When Heather Schutt was born in 2007, she was blind, unable to see the faces of those who loved her, were caring for her. When she was two years old, local charitable organizations and donors raised $36,000 to send Heather to Qingdao, China, for a treatment that uses umbilical-cord stem cells to restore sight. The treatment for those with optic nerve hypoplasia is unavailable in the United States….and Sarah knows better than most why. “I was able to do a lot of research on my own,” she said.
Heather traveled with her mother, 23-year-old Sarah Schutt, and her great-grandmother, Nancy Erb, of Mifflinburg, to the Chinese hospital, where she received six intravenous treatments in four weeks.
“I don’t think she really understands,” Sarah said of Heather’s grasp of what happened to her. “She knew we weren’t home, and she really didn’t like the needle part …”After a five-week stay in China, they returned home July 20..
Medical professionals in China performed blood work every week on Heather, and though they explained the process, Sarah knew exactly what to expect and had few worries.
“I probably knew as much as the nurses,” she joked.
Physicians in America told Sarah that optic nerve hypoplasia causes vision problems and affects hormones. But in China, Sarah learned others had suffered even more as a result of it. The condition can cause growth, weight and brain damage, though it is not degenerative. Each child with the condition may be affected differently.
“It could get better,” Sarah said. “But without stem cells, most people don’t see a difference.”
Sarah said it is politics that kept such a procedure from being conducted in the United States.
“China uses umbilical-cord stem cells,” Sarah said, “which is pretty much considered medical waste.”
The embryonic component, however, continues to be added to legislative bills, and nothing is ever passed because of the controversy, she said. The treatment is used also to heal diseases such as multiple sclerosis.
When Heather was 4 months old, Sarah said, “We just didn’t think her sight was right. They hoped to have a pediatrician examine Heather, but then she got sick, had a seizure, and was in the hospital for 11 days. Her sugar level had dropped, and that’s when physicians discovered her hormone and sight trouble.
Optic nerve hypoplasia is one of the leading causes of blindness in children. “It was hard to accept at first,” Sarah said. “One of the first things we were told was there’s nothing that can be done.” While Heather couldn’t see or understand what was happening, Sarah was trying to settle the news in her own mind as well. But about four to five months later, hope arose.
Trucker Harold Wohlheiter, a member of the Masonic Motorcycle Club International Chapter 38, had picked up a publication in Harrisburg called “Moving On,” a magazine with articles all about truckers. One of those articles was about a little boy from Pennsylvania who had optic nerve hypoplasia. The boy’s grandparents had learned about stem cell surgery in China and raised the money necessary to send him there.

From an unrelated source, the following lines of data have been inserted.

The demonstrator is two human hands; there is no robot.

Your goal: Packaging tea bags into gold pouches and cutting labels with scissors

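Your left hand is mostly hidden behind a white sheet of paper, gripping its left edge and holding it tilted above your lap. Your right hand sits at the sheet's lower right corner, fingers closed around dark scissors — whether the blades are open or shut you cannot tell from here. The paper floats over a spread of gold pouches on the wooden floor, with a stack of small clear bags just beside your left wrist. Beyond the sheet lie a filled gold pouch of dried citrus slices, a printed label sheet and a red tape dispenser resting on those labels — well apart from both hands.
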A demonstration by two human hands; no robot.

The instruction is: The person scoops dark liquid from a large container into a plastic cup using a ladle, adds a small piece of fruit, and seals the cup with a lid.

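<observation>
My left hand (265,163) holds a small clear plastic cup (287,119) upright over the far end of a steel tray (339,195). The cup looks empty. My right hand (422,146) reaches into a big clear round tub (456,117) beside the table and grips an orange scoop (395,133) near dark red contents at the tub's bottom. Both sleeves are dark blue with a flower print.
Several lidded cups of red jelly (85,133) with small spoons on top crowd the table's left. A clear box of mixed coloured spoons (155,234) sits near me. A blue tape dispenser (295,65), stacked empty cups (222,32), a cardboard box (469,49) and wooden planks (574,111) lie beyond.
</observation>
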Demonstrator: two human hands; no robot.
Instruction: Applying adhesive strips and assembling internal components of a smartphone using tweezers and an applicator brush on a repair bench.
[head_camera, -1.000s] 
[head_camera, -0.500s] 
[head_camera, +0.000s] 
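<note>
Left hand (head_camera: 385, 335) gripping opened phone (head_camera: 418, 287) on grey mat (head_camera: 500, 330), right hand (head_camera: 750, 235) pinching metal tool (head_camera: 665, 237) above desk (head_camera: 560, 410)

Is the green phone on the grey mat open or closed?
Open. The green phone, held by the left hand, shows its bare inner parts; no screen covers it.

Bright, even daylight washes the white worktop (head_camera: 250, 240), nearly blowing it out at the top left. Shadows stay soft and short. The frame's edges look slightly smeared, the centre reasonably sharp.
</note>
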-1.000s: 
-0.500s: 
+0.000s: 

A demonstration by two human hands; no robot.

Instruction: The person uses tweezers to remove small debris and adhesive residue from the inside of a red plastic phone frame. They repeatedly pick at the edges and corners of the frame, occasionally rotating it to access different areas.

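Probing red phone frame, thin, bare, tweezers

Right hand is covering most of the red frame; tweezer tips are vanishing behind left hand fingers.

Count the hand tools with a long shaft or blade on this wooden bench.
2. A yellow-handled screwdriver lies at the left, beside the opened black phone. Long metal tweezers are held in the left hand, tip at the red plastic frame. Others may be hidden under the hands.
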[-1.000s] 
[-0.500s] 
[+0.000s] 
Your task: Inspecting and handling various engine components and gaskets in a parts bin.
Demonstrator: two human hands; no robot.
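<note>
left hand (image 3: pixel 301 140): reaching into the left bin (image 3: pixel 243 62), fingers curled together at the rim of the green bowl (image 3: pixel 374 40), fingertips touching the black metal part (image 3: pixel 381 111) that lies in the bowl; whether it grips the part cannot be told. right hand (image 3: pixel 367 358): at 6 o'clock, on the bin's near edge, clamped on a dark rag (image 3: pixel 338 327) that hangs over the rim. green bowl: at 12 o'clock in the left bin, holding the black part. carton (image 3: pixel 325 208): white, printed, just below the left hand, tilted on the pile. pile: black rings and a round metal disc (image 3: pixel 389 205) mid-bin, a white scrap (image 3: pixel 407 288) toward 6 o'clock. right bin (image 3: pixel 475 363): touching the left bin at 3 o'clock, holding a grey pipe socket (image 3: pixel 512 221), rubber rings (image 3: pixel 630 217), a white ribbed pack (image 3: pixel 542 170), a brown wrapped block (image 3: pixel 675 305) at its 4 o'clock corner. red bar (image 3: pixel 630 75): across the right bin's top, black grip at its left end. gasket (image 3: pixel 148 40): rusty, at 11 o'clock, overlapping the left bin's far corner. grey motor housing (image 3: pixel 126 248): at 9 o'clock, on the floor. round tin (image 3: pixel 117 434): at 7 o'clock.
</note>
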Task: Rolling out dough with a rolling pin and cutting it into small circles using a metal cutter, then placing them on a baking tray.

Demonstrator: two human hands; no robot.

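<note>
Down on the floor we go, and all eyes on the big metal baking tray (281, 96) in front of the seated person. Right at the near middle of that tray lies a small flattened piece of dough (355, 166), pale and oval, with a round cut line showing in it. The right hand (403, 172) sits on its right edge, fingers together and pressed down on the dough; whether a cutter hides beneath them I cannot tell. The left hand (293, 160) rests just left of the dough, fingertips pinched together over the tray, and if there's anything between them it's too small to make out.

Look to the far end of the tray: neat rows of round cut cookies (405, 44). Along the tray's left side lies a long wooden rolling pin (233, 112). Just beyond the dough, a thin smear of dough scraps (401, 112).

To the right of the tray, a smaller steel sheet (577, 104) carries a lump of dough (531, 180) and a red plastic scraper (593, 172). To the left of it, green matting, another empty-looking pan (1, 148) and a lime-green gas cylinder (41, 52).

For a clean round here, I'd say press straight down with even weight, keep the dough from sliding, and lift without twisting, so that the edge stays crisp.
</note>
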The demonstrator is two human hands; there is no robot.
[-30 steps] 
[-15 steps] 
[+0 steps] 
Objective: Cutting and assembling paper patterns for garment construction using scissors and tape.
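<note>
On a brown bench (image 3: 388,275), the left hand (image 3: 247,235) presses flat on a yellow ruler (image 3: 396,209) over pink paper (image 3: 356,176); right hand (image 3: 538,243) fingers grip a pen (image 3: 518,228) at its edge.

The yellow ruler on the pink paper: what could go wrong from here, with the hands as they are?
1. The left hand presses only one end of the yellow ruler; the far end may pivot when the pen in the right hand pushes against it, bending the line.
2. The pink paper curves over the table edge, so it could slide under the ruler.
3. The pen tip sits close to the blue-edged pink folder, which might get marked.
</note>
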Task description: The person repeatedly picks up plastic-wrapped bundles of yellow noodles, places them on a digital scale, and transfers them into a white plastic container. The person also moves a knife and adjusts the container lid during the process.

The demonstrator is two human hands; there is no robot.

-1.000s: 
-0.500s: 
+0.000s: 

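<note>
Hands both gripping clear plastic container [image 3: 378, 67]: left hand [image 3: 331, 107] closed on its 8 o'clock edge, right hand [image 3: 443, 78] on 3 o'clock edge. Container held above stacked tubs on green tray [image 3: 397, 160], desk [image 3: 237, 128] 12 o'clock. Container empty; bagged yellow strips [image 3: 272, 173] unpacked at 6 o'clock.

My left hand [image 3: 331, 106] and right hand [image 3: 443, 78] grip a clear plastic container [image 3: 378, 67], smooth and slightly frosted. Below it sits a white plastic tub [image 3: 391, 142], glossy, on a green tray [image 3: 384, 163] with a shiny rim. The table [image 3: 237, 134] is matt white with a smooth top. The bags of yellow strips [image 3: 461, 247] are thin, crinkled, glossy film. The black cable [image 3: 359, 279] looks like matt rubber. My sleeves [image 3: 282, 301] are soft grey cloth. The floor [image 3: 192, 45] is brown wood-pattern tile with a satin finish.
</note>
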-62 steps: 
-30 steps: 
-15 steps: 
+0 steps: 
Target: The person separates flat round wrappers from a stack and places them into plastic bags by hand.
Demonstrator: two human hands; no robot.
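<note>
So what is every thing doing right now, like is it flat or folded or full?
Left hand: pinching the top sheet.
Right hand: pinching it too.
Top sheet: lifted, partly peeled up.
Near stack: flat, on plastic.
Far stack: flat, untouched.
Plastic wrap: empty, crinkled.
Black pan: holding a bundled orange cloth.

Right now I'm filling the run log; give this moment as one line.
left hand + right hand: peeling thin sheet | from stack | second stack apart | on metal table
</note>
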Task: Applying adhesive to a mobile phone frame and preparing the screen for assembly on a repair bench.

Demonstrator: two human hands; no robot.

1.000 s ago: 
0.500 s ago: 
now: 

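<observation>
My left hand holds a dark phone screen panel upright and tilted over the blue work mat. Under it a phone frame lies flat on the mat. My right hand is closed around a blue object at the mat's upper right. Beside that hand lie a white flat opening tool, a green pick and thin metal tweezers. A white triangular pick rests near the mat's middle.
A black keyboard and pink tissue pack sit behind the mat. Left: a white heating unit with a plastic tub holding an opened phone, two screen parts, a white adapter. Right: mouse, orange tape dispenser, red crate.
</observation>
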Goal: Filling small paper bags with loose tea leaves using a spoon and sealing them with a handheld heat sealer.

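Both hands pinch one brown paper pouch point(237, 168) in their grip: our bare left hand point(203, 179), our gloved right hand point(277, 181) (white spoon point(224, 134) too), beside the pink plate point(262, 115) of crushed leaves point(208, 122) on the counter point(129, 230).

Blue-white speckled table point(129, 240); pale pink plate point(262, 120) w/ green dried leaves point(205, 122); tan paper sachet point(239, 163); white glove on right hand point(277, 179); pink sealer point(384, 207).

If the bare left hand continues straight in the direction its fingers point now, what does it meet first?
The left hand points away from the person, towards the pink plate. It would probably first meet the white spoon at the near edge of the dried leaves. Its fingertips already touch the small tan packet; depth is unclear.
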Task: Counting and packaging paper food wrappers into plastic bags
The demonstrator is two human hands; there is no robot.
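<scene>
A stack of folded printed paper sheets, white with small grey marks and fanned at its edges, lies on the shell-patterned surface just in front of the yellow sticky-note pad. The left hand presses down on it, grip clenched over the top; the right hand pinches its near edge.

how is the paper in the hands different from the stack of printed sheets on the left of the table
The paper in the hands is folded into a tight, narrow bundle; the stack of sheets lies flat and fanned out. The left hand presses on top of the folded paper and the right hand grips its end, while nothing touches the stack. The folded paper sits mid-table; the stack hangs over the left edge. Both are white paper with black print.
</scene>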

“I had this article in the truck for several weeks,” he said.
And then, one Sunday morning, while attending a breakfast at a local American Legion post, he met some of Heather’s relatives, including her grandparents, Linda and Glen Troup, whom he knew but hadn’t seen in several years. “We started reminiscing and talking,” Wohlheiter said.
A grandfather himself, he said they began sharing information about their grandchildren. The Troups then explained to him about Heather and her vision condition — the same one he had read about in the magazine article. “It’s like someone hit me with a hammer,” he said. The Lord really does work in mysterious ways---Don M.
He gave the article to the Troups, and Sarah contacted the Pennsylvania family in the article to get more information about what they may be able to do for Heather. But Wohlheiter thought he needed to do more, and he pitched the idea to raise money for Heather to his fellow motorcycle riders with Chapter 38.
“This thing fell in my lap,” he told them, “and I think we needed to do something.” His organization and another combined to raise about $20,000 for the trip. “Everyone was touched by this little girl’s story,” Wohlheiter said. Even in the rain, members showed up to run a fundraiser for Heather last August.
“I think it’s absolutely wonderful we could help give her sight,” said Nicole Longenberger, president of Coming Together with a Cause. “It’s the best gift — to see the faces of her loved ones, the smiles on their faces, and bright colors.”
The organization conducts two fundraisers each year to help children in need. Chapter 38 also does several fundraisers each year to help people in the community. In July, they escorted the body of a lance corporal killed overseas from the airport to his hometown of Williamsport. “It was a honor to do this,” Wohlheiter said, “but I don’t know if I want to do it again. It’s hard to ride a motorcycle while crying.”
It was hard to tell how fully the treatment had affected Heather’s vision at first. Once seeing only light and shadows, Sarah said, “We know she had vision before.” In addition, “She’s always been confident and independent,” she said.
But some changes were noticed after the first few treatments, and since July 20, when they returned home, and the stem cells began to work, Sarah said she has seen progress in her daughter.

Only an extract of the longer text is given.